Physicists Split on AI Use in Peer Review
The use of generative artificial intelligence (AI) is permeating all domains of science—from analyzing experimental data to writing manuscripts. And it is now quickly spreading to the peer-review system used to scrutinize papers for publication. But does this use concern researchers in the physical sciences? A recent analysis from a major physics publisher aimed to find out.
The Institute of Physics Publishing (IOPP) in the UK had carried out a similar survey in 2024 involving more than 3000 participants. But the rapid spread of AI and the evolution of publisher policies motivated a follow-up study. This year’s survey found that 41% out of the 348 respondents—who had either published in an IOPP journal or refereed for one within the six months prior—thought generative AI had an overall positive impact on peer review. That figure represents an 11% increase on the IOPP’s 2024 analysis. Meanwhile, 37% of survey respondents thought generative AI was impacting peer review negatively. Just 22% said they were unsure—a decrease from 26% since the 2024 survey.
The detailed responses of survey participants shed light on the reasons behind their attitude. “I fear that many reviewers will use it as a replacement to thinking,” wrote one respondent from the negative camp. Other respondents, however, stressed some advantages that generative AI may offer. “It will make the process faster. It will make it easier to understand the key concepts of an article, saving valuable time and allowing for better focusing on what is novel and [what must] be checked thoroughly,” wrote another surveyed researcher.
“We see a polarization within the physical sciences community about the use of AI in peer review,” says Laura Feetham-Walker, IOPP’s reviewer-engagement manager. “Given that we basically asked roughly the same population of people the exact same question [a] year apart, I think what we can say is more people are informed, and more people have an opinion,” she says.
Brian Earp, a philosopher and bioethicist at the National University of Singapore who has written about AI and the future of peer review, agrees on the origin of the increasing polarization of opinions. He adds that it’s only natural that AI is making inroads, as it offers ways to alleviate some of the burden of doing a peer review, which is usually not compensated.
According to the survey, 57% of researchers said that they would be unhappy if referees used generative AI to conduct peer review on a manuscript they had authored, and 42% thought that they could confidently detect AI-written reports. “The ‘peer’ in ‘peer review’ is really important to a lot of people,” Feetham-Walker notes. “Researchers, on the whole, actually want their papers to be reviewed by human experts, and that matters to them.”
Although many researchers would not like referees of their papers to use AI, about a third of surveyed IOPP authors admitted to using AI tools as they acted themselves as referees.
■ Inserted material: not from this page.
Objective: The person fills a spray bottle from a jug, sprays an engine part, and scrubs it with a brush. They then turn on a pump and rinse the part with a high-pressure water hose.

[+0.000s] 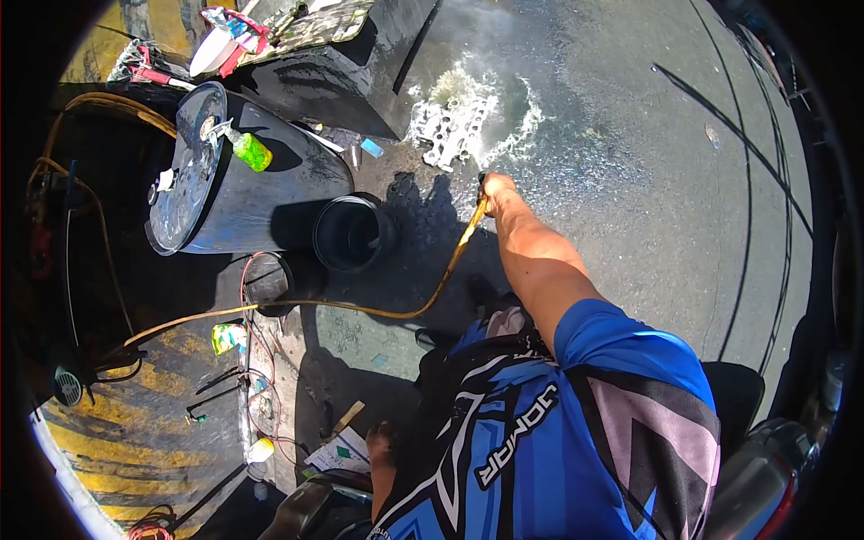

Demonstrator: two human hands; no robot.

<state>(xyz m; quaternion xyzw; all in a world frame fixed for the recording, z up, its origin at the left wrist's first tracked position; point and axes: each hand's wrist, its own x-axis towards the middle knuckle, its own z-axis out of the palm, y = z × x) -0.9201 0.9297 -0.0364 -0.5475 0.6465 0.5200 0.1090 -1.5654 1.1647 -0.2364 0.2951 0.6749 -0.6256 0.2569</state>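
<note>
At the top middle, my right hand [497, 191] is wrapped round the end of a yellow hose [461, 247], at a dark nozzle. White spray and foam cover the wet pavement just beyond it, around a pale metal part [443, 133] with several holes. From my hand the hose curves down and runs off to the left. My left hand [380, 443] hangs low beside my body, in shadow; its fingers are too dark to make out. Near it lie a printed sheet [345, 452] and a wooden-handled tool [347, 418].
A blue drum [270, 189] carries a green spray bottle [251, 151]. Beside it is a black bucket [351, 234]. A dark box [333, 81] stands at the top. Part of a motorcycle [765, 477] is at the lower right. Cables cross the pavement.
</note>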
This occurs despite the fact that IOPP currently prohibits referees from using generative AI. But with much of the publishing industry now allowing researchers to use AI to translate or to polish writing, IOPP is taking a second look at its own policy.
“We are looking at it based on a pragmatic perspective and also [based on] the understanding that there’s a potential to make people’s lives a bit easier,” Feetham-Walker says. But she says that IOPP intends to design a policy that doesn’t upset or alienate authors. Feetham-Walker also notes that AI-generated reports are not of good quality and lack depth and expertise. “Large language models are just knitting words together,” she says. “They’re not really doing much logical reasoning at all.”
IOPP staff can easily work out which referee reports were authored entirely using generative AI, Feetham-Walker says. “We can spot them,” She adds that they also routinely ask ChatGPT to review a manuscript, just to check in and see how fast these tools are developing.
Earp, for one, has used AI to help him carry out peer review. To do so, he put his handwritten notes on manuscripts he is reviewing into ChatGPT and asked the tool to draft a summary section, which he then edited so that it said precisely what he wanted it to say. “It seems like a reasonable use of AI that benefits me and doesn’t harm the author,” he adds. Earp notes, however, that he has spotted reviews on his own papers that were written entirely by AI. Such reviews weren’t helpful and probably hadn’t been vetted properly by journal editors, he says.
Daniel Ucko, Head of Ethics and Research Integrity at the American Physical Society (APS), says that the APS does not allow authors to upload manuscripts onto AI chatbots. (APS is the publisher of Physics Magazine.) “There are confidentiality issues about that, and we don’t really know where the information is going,” he notes. What’s more, authors haven’t given permission for their manuscript to be transmitted in that way, he says.
Since the launch of AI chatbots, a number of lawsuits against AI companies have surfaced, claiming that the firms illegally accessed research papers, among other content, to train AI models. Last month, the US-based AI-company Anthropic reached a first-of-its kind settlement with copyright holders, agreeing to pay $1.5 billion in damages.
“The meaning of academic publishing is to have researchers talk to other researchers, and to enable that,” Ucko says. “If we just have AI models talking to each other, we’re wasting everybody’s time.”
–Dalmeet Singh Chawla
Dalmeet Singh Chawla is a freelance science journalist based in London, UK.